Problem to work on | Each line below that contains "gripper" counts once; report the total and nothing more.

Dataset excerpt |
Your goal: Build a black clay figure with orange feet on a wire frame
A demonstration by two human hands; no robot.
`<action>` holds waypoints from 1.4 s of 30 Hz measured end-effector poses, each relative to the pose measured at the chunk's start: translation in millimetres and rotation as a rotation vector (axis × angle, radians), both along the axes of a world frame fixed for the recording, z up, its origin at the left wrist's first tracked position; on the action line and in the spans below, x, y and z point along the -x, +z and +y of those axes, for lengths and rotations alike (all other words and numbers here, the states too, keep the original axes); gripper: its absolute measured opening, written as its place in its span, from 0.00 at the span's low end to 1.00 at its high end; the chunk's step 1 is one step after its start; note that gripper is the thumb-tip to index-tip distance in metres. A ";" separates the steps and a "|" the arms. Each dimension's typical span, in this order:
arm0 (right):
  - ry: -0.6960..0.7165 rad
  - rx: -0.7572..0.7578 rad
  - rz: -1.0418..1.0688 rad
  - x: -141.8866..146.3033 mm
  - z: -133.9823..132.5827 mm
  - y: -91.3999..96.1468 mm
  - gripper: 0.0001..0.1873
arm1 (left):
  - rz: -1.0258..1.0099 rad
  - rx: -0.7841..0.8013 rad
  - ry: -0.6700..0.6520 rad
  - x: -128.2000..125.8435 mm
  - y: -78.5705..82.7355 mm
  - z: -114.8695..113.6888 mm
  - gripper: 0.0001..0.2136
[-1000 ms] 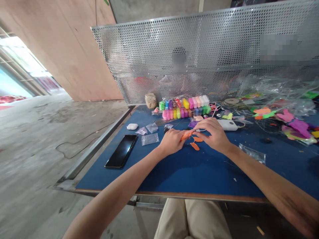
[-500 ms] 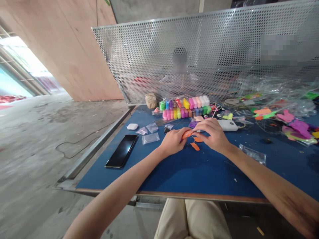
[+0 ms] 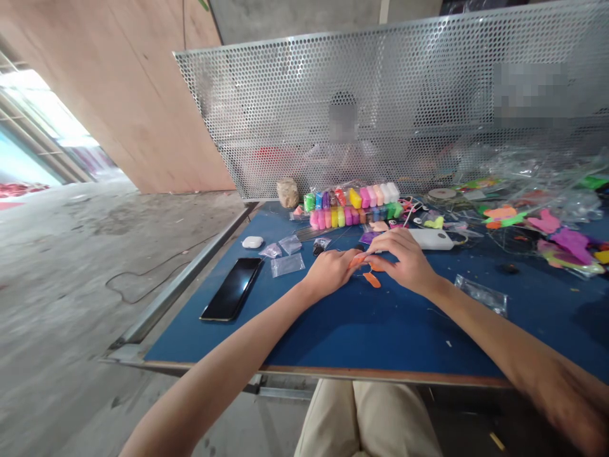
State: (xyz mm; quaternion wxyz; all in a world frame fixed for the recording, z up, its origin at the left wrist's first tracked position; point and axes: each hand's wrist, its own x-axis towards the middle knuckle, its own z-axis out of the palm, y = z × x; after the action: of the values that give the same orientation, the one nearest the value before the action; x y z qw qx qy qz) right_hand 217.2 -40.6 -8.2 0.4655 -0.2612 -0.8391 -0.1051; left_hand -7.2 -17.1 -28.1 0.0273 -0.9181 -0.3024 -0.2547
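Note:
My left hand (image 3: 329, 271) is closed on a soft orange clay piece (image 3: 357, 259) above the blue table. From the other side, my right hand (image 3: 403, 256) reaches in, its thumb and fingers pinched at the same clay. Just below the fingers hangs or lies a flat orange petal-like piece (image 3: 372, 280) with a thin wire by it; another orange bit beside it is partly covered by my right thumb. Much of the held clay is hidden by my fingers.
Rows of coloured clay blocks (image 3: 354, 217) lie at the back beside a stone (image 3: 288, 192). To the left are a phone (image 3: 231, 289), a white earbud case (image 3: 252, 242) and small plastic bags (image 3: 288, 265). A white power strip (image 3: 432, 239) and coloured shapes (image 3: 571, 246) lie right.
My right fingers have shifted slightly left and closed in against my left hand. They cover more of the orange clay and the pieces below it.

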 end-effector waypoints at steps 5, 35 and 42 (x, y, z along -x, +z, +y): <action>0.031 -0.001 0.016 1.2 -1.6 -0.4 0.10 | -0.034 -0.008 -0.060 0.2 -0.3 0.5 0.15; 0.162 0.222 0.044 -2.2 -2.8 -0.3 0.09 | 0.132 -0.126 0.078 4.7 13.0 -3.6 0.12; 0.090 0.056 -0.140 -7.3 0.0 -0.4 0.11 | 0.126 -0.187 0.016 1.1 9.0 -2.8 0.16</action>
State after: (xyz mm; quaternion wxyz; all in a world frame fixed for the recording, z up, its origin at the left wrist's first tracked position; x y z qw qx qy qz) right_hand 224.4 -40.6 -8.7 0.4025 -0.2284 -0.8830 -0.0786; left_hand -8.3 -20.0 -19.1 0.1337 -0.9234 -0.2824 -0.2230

Answer | 3